General Plan for Pier at Head of Double Locks

The Pier

The function of a pier is to protect the lock, much like the pier between two lanes of traffic protects a toll booth on a modern highway. A fully-laden canal boat on the enlarged Erie Canal might weigh more than 200 tons. This enormous weight, striking part of the lock, even at three or four miles per hour, could cause serious damage. Shaped as triangles or trapezoids, their sloping sides also guide boats into the lock.

This is a generic plan for a pier. This pier is designed to protrude into the canal from the stonework that separates the two chambers of a double lock. The two drawings at the top show the pier from the side; the one to the left shows it from above. The main drawing, center right, shows the pier in perspective. Wood is portrayed in yellow and brown, stone in blue.

When constructed, this pier was framed in wood, its internal chambers filled with stone to absorb impact. The beams of this structure were joined by mortise and tenon, as shown at the bottom left. This pier would rest on solid ground at the level of the bottom of the canal channel. The stone to which it was attached would go below the level of the bottom of the canal.

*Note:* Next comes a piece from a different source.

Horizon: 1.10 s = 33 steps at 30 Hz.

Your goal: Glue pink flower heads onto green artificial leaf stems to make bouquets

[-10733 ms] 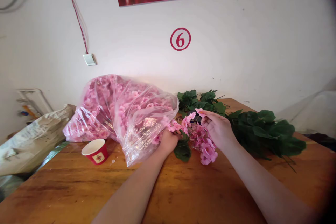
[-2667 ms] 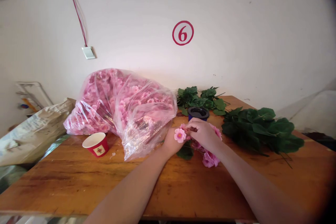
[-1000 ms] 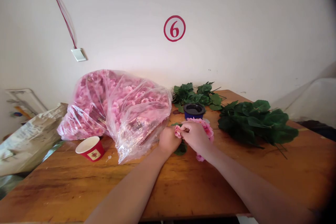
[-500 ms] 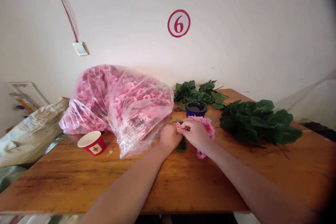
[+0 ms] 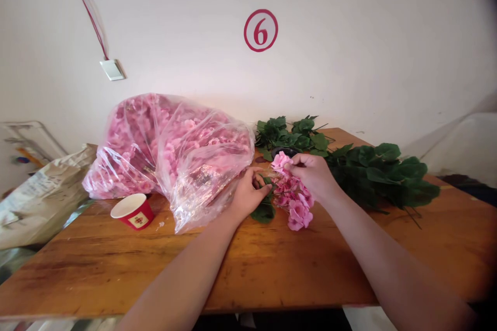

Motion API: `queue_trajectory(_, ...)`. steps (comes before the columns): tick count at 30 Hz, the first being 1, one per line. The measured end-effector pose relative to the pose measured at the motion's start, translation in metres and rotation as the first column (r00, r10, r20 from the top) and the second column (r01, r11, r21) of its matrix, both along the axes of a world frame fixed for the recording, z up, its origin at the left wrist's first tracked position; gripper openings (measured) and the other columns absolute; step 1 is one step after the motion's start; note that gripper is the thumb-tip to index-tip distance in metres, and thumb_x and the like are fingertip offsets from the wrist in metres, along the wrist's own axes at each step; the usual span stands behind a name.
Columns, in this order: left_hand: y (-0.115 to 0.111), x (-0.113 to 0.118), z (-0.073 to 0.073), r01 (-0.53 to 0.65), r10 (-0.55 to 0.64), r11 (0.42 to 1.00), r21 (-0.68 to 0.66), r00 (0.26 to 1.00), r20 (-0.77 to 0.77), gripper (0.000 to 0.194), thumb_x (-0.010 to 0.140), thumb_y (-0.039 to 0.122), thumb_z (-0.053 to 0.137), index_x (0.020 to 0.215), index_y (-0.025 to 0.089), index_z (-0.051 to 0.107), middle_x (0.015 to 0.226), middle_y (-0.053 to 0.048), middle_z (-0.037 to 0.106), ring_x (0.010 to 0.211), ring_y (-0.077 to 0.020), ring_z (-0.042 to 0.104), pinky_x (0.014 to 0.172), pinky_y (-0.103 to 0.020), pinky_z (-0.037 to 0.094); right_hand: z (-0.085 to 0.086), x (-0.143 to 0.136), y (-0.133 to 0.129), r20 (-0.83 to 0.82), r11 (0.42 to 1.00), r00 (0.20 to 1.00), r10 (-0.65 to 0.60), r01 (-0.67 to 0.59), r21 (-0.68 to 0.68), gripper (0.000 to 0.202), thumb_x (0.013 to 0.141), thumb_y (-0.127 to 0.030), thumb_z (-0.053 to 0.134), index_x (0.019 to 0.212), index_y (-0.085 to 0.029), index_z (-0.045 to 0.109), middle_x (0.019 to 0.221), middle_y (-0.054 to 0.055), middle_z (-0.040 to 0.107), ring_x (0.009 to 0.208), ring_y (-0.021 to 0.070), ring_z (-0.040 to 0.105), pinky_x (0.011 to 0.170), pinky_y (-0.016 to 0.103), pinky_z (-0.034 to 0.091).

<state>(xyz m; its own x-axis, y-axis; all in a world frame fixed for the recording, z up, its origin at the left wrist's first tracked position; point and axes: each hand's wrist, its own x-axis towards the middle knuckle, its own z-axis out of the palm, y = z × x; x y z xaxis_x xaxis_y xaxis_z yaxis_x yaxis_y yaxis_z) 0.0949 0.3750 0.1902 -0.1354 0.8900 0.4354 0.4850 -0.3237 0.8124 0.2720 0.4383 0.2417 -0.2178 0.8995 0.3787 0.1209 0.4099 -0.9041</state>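
Note:
Pinched in my right hand [image 5: 312, 173] is a small pink flower [image 5: 281, 162], held over a cluster of pink flowers [image 5: 298, 207] on the wooden table. My left hand [image 5: 250, 191] is curled beside it, its thumb and fingers closed on a green leaf sprig [image 5: 264, 209]. A clear plastic bag full of pink flowers [image 5: 186, 145] lies just left of my left hand. Behind my right hand, a dark round container [image 5: 285, 151] is mostly hidden.
Green leaves [image 5: 392, 176] are piled at the right, and more leafy stems [image 5: 291, 135] lie at the back by the wall. A red paper cup [image 5: 134, 212] stands at the left. Beyond the left edge is a large pale sack [image 5: 42, 194].
My hands have moved apart. The right one has shifted right and up with the pink flower, uncovering the flower cluster and covering the container. The view has shifted slightly.

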Motion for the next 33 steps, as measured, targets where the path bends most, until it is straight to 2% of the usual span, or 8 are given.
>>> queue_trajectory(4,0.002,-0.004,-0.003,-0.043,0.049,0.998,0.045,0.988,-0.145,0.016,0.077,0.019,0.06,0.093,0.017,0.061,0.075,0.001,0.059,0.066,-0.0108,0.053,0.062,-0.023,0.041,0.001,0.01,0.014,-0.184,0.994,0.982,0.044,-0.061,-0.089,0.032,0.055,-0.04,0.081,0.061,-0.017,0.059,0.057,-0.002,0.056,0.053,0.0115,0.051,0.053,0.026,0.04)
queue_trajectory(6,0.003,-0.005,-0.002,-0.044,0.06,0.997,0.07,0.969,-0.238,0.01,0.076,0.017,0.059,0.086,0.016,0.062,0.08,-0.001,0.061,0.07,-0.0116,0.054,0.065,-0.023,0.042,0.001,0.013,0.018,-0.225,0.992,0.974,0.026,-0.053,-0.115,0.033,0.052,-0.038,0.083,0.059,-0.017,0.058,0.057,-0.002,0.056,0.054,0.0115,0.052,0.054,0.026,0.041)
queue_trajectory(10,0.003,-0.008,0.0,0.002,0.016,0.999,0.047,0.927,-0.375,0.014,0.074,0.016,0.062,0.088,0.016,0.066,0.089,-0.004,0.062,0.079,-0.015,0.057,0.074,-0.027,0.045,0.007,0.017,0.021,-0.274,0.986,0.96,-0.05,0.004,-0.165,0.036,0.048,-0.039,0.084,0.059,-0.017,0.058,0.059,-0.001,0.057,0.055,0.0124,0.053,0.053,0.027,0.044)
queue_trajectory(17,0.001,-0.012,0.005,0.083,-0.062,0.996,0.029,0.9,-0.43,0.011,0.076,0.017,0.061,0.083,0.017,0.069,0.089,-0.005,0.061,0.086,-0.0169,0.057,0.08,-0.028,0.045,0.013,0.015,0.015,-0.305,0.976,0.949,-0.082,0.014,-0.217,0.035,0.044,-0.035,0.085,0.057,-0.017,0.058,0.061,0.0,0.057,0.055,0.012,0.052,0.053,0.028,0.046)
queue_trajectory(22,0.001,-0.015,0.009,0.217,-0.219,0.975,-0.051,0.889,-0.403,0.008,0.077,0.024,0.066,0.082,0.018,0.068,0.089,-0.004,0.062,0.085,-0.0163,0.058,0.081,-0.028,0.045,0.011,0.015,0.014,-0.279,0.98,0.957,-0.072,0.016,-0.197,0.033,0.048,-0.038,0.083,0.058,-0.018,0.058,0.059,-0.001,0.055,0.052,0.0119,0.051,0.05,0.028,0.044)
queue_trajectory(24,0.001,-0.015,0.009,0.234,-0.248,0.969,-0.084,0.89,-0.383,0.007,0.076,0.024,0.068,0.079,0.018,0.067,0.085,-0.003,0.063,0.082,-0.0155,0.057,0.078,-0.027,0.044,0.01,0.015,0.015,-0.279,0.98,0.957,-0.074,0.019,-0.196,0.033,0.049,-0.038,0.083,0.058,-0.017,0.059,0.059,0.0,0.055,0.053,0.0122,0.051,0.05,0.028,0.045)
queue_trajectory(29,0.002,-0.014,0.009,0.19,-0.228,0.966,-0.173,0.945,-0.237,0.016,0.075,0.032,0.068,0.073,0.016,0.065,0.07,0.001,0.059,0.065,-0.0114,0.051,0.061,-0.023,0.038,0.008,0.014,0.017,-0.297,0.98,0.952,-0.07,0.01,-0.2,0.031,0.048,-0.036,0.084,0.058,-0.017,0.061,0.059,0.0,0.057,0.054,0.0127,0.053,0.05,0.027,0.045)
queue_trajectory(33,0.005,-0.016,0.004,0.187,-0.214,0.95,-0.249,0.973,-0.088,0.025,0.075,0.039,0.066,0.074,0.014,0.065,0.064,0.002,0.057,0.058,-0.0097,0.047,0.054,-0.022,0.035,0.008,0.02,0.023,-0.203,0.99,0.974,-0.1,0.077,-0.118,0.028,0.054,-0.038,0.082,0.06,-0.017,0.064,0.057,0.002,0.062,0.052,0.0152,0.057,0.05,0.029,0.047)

Traffic increased enormously in the first few years of canal operation which resulted in major traffic jams at the locks. The locks and their wooden gates had to be protected from boat collisions especially since the momentum of a fully loaded canal boat moving at just 4 mph. was considerable and because steering and retarding the boat consisted solely of men thrusting poles into the bottom of the canal. All the competition and maneuvering to be next in line to go through the locks increased the risk of collision with the gates and fights among the men.

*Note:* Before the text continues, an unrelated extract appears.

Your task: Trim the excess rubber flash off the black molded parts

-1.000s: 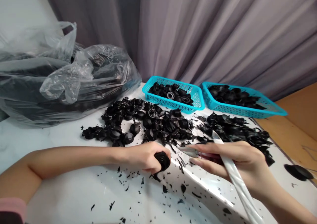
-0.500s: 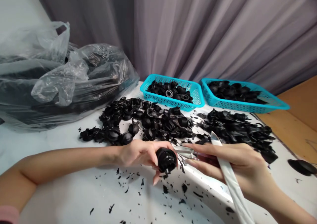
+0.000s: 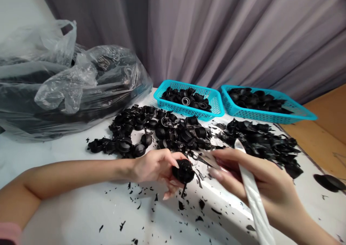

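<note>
Gripping black part [image 3: 183, 173] near ctr w/ L hand [image 3: 152, 165], fingers curled round; pinching metal tool [image 3: 209, 160] w/ R hand [image 3: 262, 180], fingers nearly closed. Looks partway: see ragged strip on part, loose heap [image 3: 186, 136] at 11–12 o'clock, part-filled baskets [image 3: 186, 111] at 12–2.

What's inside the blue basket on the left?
The left blue basket holds a heap of black parts, including a grey-looking ring. Whatever lies beneath the top ones is hidden.
</note>
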Demonstrator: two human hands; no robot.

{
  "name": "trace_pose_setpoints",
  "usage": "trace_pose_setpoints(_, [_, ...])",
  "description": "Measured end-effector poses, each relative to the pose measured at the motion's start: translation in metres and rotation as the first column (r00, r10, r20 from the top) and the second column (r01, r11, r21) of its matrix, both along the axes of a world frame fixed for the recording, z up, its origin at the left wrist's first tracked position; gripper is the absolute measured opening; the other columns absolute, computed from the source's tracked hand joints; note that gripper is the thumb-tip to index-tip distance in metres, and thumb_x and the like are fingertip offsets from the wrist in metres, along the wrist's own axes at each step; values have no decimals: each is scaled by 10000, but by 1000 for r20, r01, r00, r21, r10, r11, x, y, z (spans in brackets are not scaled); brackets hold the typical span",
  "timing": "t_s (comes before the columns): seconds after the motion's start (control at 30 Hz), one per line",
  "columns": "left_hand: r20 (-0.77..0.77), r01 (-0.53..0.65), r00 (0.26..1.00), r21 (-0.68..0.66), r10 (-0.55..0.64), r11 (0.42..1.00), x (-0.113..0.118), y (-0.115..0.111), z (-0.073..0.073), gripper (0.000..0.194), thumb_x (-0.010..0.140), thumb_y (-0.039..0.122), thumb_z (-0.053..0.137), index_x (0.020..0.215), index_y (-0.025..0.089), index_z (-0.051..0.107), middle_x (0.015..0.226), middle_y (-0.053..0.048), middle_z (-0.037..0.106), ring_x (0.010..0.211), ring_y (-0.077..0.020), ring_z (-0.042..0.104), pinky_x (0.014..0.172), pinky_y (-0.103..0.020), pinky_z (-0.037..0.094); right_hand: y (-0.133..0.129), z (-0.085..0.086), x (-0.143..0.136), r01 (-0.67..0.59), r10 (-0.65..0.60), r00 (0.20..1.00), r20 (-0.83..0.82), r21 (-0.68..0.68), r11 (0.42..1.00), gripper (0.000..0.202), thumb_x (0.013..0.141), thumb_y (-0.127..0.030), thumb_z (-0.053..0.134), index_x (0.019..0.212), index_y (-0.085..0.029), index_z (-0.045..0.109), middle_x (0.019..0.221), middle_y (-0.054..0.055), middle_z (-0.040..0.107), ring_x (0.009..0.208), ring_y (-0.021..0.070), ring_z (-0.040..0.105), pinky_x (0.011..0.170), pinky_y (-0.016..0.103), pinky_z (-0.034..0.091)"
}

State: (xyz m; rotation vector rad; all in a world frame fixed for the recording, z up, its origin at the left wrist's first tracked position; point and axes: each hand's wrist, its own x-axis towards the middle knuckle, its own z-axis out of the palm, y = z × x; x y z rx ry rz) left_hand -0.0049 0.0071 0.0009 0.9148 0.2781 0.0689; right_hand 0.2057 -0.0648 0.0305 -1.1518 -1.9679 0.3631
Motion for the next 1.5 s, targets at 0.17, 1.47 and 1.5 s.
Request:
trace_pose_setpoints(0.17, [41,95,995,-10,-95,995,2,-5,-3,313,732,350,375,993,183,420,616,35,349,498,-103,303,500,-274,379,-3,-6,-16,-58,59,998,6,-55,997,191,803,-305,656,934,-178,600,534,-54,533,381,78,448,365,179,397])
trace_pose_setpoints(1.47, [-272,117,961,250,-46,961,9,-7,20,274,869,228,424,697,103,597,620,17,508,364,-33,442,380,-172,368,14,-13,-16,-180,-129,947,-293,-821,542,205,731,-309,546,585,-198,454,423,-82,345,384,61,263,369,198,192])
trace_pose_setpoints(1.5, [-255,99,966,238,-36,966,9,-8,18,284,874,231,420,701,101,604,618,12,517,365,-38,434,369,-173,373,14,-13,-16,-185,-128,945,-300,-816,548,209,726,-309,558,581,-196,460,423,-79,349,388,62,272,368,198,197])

The following are excerpts from the Diary of Jonathan Pearson:

Wednesday, July 24, 1833
"The drivers were halloing and swearing, the boat was bumping and thumping against others, and such a scene of confusion and furor of voices, I never heard."

August 17, 1833
"One mile soon brought us to an ascending lock which, owing to the crowd, it did not become our right to use for more than two hours, a part of which was uselessly spent by the gangs of a certain boat and raft in a wordy quarrel about their rights to enter the lock first. The only right which either cared to use was might, which was so nearly balanced that for an hour neither could get the advantage. While the unwieldy raft was approaching to enter, the boat sliped [sic] nimbly by and was half her length in the lock when she became completely wedged fast by the timber raft, which entirely prevented her from going in or out. Each gang positively refused to move a hair, vociferating in the most tremendous manner at each other and hurling volleys of such oaths as even the Devil himself would be ashamed of had he been present (and why may I doubt this?) The whole vocabulary of the language of Hell was exhausted, the most perfect pandamonium [sic] was created and, had their courage been equal to their might pretensions, every soul of them would have been pummeled to death. Such men however fight best at a distance, like every coward within his own dominion. Not withstanding all the altercation between the parties by the interaction of the lock tending, the whole fuss ended with no other damage than the pushing of one of the raftsman off the boat and the fall of another into the canal which considerable cooled his ire, yet not before the Sheriff and Govt. had effectually searched after the master who, knowing himself guilty of misdemeanor in the present fuss, secretly withdrew himself. Such detestable occurrences are by no means seldom in every part of this canal."